Con el inicio de las campañas electorales, la propaganda y los liderazgos amenazan con opacar y drenar la energía política de los ciudadanos, quienes igual que el proceso constituyente deben transitar en dos vías: como electores deberán apostar con sus votos a ser representados en el proceso formal, y como actores políticos deberán deliberar y decidir qué principios y derechos debieran estar contenidos en el nuevo texto constitucional. Ciertamente, estas dos vías (electoral y popular) no son excluyentes, sino que complementarias. Más aún, el proceso popular es absolutamente necesario para asegurar la representatividad en la Convención. Debido a que no existe ningún mecanismo para forzar a los constituyentes elegidos a seguir sus promesas de campaña, además de deliberaciones transparentes, se requerirá de poder y autoridad populares, capaz de forzar obediencia en caso de transgresiones desde fuera.
Aunque el poder constituyente popular surgió de la rebelión de Octubre, y se actualiza periódicamente en la acción directa en las calles, la autoridad constituyente necesita instituciones donde poder habitar y sostenerse en el tiempo. La autoridad del pueblo plebeyo, organizado en contra del poder oligárquico y su modelo neoliberal, necesita constituirse al interior de órganos políticos propios, inclusivos e igualitarios, y emanar desde los territorios para canalizar la sabiduría popular local hacia la toma de decisiones.
El rol histórico del pueblo plebeyo es profundizar y extender su organización.
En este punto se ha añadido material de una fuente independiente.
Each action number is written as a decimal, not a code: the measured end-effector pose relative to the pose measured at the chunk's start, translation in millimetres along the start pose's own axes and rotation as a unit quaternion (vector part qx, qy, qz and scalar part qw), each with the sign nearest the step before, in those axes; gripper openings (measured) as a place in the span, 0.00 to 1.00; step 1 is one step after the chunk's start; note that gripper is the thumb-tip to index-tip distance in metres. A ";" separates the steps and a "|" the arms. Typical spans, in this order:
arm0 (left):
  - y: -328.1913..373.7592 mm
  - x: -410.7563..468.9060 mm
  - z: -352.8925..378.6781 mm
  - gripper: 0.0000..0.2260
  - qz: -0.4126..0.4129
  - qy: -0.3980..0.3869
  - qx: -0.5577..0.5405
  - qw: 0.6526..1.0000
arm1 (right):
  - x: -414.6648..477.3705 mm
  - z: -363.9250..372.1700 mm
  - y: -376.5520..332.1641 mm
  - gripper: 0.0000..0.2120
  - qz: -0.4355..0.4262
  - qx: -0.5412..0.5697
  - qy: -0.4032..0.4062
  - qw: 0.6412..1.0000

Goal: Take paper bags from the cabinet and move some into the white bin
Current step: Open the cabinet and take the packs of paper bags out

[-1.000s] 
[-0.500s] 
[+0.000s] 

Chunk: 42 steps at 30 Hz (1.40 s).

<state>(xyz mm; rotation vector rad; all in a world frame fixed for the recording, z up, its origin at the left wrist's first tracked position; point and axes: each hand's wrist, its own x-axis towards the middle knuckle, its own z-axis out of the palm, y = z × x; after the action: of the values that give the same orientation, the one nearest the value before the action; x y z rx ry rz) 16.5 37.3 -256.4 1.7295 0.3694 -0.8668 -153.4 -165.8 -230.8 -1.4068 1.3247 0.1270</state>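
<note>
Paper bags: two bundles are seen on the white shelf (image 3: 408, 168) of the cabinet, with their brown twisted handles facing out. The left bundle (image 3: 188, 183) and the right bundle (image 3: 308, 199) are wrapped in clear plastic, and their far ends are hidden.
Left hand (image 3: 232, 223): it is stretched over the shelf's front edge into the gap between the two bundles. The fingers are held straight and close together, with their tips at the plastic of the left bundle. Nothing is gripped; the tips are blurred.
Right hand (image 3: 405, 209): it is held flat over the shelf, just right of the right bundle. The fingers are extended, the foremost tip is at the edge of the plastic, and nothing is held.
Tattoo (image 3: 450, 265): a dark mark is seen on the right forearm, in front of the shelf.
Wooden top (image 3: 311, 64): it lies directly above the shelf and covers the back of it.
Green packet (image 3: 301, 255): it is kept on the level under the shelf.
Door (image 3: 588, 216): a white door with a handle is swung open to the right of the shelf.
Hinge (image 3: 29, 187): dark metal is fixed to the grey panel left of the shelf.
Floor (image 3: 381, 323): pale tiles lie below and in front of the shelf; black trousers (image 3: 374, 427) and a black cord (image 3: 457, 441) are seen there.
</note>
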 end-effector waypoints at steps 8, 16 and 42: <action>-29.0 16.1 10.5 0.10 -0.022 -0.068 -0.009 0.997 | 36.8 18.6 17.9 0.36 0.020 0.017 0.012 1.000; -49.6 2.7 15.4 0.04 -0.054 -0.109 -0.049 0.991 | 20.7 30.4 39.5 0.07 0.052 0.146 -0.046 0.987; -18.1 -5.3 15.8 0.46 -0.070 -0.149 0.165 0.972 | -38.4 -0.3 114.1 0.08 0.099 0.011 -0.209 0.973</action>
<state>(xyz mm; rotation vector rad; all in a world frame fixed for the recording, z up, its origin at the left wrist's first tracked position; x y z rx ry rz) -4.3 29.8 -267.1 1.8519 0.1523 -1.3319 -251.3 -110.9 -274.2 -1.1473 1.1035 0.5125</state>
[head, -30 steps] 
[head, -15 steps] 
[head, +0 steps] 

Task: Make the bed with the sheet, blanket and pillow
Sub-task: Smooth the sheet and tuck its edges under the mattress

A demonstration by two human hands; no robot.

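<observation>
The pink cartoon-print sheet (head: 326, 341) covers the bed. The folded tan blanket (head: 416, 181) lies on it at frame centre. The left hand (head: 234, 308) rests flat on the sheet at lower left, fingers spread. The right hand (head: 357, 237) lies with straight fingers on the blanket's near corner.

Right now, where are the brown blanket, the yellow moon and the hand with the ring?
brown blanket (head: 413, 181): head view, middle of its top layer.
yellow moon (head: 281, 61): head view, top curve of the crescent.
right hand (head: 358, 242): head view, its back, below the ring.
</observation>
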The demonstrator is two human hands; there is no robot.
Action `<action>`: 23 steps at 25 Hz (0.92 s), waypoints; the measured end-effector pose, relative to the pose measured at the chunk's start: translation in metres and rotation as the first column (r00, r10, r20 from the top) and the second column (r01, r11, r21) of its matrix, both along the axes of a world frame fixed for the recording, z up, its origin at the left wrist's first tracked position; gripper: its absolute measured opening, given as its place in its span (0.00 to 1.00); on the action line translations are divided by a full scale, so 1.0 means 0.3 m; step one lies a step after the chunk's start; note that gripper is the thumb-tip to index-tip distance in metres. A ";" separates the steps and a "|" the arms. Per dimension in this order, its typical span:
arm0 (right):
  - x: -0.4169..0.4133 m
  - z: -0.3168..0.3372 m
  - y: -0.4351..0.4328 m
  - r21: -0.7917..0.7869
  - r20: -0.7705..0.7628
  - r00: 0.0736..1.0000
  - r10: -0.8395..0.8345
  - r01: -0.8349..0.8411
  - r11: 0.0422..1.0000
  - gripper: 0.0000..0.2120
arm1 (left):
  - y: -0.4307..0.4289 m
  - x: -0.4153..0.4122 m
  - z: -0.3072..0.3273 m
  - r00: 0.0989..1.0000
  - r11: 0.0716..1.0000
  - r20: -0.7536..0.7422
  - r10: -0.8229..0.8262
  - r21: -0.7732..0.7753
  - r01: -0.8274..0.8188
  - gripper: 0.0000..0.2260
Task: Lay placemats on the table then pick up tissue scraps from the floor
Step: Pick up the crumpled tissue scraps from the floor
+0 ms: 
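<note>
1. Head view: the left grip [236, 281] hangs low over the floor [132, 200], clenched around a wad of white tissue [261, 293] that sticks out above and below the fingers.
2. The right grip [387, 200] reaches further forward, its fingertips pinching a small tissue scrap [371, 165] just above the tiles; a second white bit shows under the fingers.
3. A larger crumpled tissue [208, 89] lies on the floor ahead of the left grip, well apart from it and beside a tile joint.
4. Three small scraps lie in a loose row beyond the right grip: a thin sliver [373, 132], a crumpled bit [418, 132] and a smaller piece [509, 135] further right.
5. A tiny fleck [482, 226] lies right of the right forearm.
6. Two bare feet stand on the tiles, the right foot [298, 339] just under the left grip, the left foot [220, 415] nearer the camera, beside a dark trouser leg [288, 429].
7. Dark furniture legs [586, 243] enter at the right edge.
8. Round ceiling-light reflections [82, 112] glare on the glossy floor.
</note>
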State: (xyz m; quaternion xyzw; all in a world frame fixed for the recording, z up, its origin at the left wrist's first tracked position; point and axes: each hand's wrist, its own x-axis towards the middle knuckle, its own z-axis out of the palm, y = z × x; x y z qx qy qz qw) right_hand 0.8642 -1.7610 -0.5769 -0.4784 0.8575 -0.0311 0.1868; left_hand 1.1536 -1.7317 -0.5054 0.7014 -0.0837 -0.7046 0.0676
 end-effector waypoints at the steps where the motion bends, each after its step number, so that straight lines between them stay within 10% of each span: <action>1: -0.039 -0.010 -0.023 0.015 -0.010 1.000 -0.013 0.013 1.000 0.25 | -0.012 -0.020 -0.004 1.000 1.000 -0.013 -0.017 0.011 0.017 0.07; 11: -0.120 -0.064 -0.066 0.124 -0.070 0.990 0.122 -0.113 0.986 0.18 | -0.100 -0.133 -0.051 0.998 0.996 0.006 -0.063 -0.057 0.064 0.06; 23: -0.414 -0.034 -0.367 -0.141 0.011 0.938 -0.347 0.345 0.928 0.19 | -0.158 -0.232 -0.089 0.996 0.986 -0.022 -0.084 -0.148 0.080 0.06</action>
En oposición a la organización jerárquica del gobierno central, y de manera similar a la estructura neurobiológica de las plantas en la que hay ‘cerebros’ en cada raíz, una red de cabildos constituyentes operaría de manera descentralizada y autónoma, enviando señales a través del tejido político popular. Y al igual que una planta ‘decide’ exactamente en qué dirección desplegar sus raíces y hojas, el pueblo como red deliberativa podría pensar, discutir y decidir, desde los territorios, acerca de los derechos que debieran estar garantizados en la Constitución para así asegurar que las opresivas relaciones socioeconómicas existentes sean desmanteladas y el pueblo plebeyo pueda vivir realmente libre de dominación.
Chile se encuentra en una coyuntura propicia para el cambio estructural ya que las instituciones han perdido legitimidad, haciendo posible el ejercicio del pensamiento crítico sobre la forma en que se organiza el poder político. Mientras las instituciones representativas han probado ser deficientes en la protección de los intereses de la mayoría, permitiendo una desigualdad extrema, los tribunales de justicia, en vez de proteger a los individuos de la opresión, ejecutan fríamente los dictámenes que criminalizan la pobreza y la protesta. Es por esto que, para que el proceso constituyente resulte en un nuevo pacto social que estabilice la revolución y resulte en una sociedad justa libre de abusos de poder, es necesario incorporar una nueva institucionalidad plebeya a través de la cual el pueblo pueda ejercer control sobre el gobierno representativo. El pueblo debe dejar de ser un mero agregado de consumidores de política y constituirse como un actor político en una red de cabildos comunales a nivel nacional capaz de cambiar las relaciones de poder en nuestra sociedad, desde las bases y los territorios, de manera orgánica y descentralizada.